From Winamop.com

Time for Evelyn
by Eric Suhem


 

Evelyn watched the clock tick toward midnight. Labor negotiations were at an impasse, the union representatives of the truck drivers refusing to make concessions on pensions, and management not budging on worker safety. Evelyn was the chief negotiator and had made progress in bringing the two sides closer together, but it was not enough, and a strike was called when the clock struck 12.

 

It was a protracted dispute, and Evelyn had been working extremely long hours for many days, without success. She was vilified in the press by politically-minded interests for not being able to achieve a settlement by the deadline.
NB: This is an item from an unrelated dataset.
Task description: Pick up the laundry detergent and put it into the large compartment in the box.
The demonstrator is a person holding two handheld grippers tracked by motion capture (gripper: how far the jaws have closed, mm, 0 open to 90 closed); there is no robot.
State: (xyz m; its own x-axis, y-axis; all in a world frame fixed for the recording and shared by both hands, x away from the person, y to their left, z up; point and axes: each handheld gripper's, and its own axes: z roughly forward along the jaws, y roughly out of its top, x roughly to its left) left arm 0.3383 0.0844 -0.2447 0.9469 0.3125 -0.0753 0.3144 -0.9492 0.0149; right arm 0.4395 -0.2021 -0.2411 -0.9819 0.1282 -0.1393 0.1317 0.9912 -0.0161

As the clock clicked past midnight, the union and management representatives got up to go, due back in 8 hours for a resumption of negotiations. Evelyn’s assistant got up and asked if she’d be leaving too to get some sleep.
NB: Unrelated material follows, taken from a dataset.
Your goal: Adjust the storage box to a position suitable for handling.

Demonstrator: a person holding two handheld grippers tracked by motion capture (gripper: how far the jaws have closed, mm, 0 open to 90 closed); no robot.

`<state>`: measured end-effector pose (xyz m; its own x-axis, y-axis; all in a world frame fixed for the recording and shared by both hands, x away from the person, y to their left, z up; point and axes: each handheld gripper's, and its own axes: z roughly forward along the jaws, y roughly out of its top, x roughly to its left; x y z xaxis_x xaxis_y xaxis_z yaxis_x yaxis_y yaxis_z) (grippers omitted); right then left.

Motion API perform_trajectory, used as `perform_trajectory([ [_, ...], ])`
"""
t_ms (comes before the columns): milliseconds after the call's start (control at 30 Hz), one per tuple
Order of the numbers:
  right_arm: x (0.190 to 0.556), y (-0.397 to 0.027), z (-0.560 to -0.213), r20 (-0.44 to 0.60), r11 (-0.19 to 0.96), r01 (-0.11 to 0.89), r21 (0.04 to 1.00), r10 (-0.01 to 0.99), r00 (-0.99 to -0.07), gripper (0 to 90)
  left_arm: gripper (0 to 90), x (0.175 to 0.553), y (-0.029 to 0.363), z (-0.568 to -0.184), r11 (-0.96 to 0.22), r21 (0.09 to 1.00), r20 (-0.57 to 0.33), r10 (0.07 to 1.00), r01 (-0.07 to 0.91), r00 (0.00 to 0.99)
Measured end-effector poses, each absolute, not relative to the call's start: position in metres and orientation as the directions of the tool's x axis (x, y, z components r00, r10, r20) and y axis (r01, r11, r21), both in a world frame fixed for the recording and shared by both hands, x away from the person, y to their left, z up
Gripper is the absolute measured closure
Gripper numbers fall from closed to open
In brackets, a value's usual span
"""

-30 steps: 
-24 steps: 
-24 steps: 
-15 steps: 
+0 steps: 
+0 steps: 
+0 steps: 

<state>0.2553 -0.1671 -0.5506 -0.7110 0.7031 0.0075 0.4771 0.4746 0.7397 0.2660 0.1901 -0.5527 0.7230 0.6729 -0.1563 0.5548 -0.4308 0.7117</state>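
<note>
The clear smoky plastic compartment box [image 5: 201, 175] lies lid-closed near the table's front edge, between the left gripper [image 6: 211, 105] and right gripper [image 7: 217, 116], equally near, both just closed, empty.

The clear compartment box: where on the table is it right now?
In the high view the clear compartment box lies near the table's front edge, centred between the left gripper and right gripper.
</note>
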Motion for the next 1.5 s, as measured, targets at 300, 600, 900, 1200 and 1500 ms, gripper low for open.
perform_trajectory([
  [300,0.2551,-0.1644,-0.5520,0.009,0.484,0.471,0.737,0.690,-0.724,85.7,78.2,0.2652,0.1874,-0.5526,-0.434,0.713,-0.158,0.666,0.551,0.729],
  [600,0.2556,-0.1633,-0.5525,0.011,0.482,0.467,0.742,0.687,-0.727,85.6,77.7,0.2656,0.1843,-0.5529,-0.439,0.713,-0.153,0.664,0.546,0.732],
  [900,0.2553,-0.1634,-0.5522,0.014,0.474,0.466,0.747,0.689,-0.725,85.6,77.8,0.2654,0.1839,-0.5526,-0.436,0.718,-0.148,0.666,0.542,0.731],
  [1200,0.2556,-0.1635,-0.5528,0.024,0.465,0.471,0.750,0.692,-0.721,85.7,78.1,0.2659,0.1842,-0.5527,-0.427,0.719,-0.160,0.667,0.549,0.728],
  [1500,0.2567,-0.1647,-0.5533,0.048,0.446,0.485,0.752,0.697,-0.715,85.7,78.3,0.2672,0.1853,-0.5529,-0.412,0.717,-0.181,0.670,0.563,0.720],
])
     “No, I still need to work out some details in the follow-up plan,” said Evelyn while looking at her watch. “I’ll catch a few z’s later.”

     “Okay, we’ll see you in the morning.” said her assistant.

 

After working a few more minutes, Evelyn stared at the clock on the conference room wall, and her eyelids grew heavy. She fell asleep and veered off into a dream: …An old truck was being driven on a long stretch of desert highway, late at night with the headlights off. The truck was orange from bumper to bumper, except for a big yellow question mark painted on the back. There were no speedometers or odometers on the dashboard, only clocks. Evelyn was in the passenger seat, looking at the face of the driver, not seeing a mouth, eyes, or nose, but instead the face of a clock, with the long and short hands clicking from number to number. The truck pulled off the highway and stopped at a sand dune, where there stood a hooded figure in a red robe. The figure deposited a Timex watch on top of the sand dune, declaring, “Tick, tick, Evelyn… your time is running out, how will you choose to live this life?”… When Evelyn woke up, she was in the empty conference room, the clock showing 4 a.m.  She got up and left the negotiating table, never to return, her future ahead of her.

 

Evelyn took online classes in watchmaking, worked as an apprentice, and eventually became a watchmaker. As a negotiator, she had always been tyrannized by time and deadlines, but when she was inside the watch, tinkering with its mechanics and ripping up its gears, she felt in control of time. Evelyn leased office space and opened up a watch repair shop in a strip mall. Her watch business was instantly successful, and Evelyn became the go-to person in the area for timepiece mechanization. She loved what she was doing, and time seemed to fly by.

 

After several weeks, Nina, the manager of the nail salon next door, walked into Evelyn’s watch repair shop. “The owner of the strip mall is trying to renegotiate all of our leases and is threatening eviction,” said Nina, her fingernails stabbing at the air aggressively.

 

“Time is on our side,” said Evelyn, soon using her long-dormant skills as a negotiator to buy time and stave off eviction. Eventually, she was at the bargaining table with the strip mall owner, forging a new agreement and lease as the wall clock ticked.